​Behavioural changes in persons living with dementia can occur as a result of changes in their brain.

The Department of Psychological Medicine from Changi General Hospital (CGH), a member of the SingHealth group, explains the common symptoms displayed by persons with dementia and offers caregivers tips on how to better manage these behaviour changes when caring for their loved ones with dementia.

Hallucinations in persons with dementia

Hallucinations are experiences where a person smells, tastes, feels, hears or senses something that does not exist. This may be a result of the changes in the brain caused by dementia.
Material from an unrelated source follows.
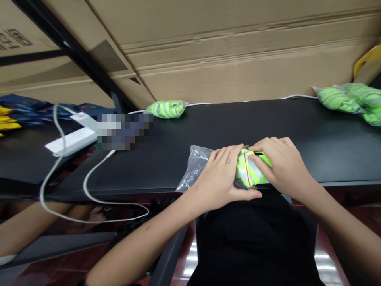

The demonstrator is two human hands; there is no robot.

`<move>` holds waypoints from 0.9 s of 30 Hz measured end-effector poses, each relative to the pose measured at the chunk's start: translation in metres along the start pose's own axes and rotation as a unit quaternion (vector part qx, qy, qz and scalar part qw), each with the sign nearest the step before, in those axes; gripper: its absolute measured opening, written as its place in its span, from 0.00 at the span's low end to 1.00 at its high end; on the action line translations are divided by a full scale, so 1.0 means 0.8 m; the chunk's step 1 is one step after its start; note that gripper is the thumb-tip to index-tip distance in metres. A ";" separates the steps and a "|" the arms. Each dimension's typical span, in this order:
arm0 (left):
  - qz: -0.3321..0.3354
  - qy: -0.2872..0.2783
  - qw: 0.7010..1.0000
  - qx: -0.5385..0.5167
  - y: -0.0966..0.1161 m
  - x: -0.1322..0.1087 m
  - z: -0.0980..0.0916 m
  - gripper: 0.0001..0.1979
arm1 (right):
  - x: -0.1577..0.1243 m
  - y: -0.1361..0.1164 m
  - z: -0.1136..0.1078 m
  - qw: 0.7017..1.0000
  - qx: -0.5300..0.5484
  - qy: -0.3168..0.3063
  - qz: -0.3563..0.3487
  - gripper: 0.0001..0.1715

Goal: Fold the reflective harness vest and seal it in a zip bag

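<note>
At the near edge of the black table, both hands are on a rolled neon-green bundle with silver reflective stripes (258,170). My left hand (222,171) wraps over a clear plastic bag (195,165) around the bundle's left part, its thumb stretched along the near side. The bag's loose end lies flat to the left. A thin red line (247,167) crosses the bundle between the hands; I cannot tell whether it is a bag seal or a band. My right hand (278,163) grips the bundle's right end, thumb on top and fingers behind.
A bagged green bundle (166,109) lies at the table's back, with more bagged bundles (351,99) at back right. A white power strip (73,141) and looping white cable (86,186) are on the left. Cardboard sheets (232,75) stand behind. Another person's arm (26,226) shows lower left.
</note>
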State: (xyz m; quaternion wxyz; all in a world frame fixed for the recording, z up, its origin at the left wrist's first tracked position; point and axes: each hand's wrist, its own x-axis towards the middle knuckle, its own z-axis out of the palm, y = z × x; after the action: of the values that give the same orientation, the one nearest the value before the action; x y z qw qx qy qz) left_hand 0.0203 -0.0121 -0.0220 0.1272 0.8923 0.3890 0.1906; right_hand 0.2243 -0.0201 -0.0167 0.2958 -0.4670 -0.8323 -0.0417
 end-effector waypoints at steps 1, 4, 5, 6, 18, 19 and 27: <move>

‘Visual mistakes’ such as illusions and misperceptions are not hallucinations, although they are sometimes mistaken as such. Visual mistakes can result from poor vision and any form of damage in the visual system including the brain.

8 Tips to manage hallucinations in persons with dementia

1. Consult a doctor to find out if the hallucinations could be caused by other reasons besides dementia

When the person with dementia newly experiences hallucinations, arrange for a medical check-up to rule out the presence of other physical or psychiatric problems as well as to check for side effects of medications.

2. Sympathise with the person when he/she is experiencing a hallucination 

Acknowledge that they may be frightened by the hallucinations, and do not argue with them as what they experience is very real to them.

3. Be patient when explaining to your loved one what he/she is experiencing isn't real

Explain the real situation calmly. If your loved one does not accept it, repeat it when they are calmer and rested.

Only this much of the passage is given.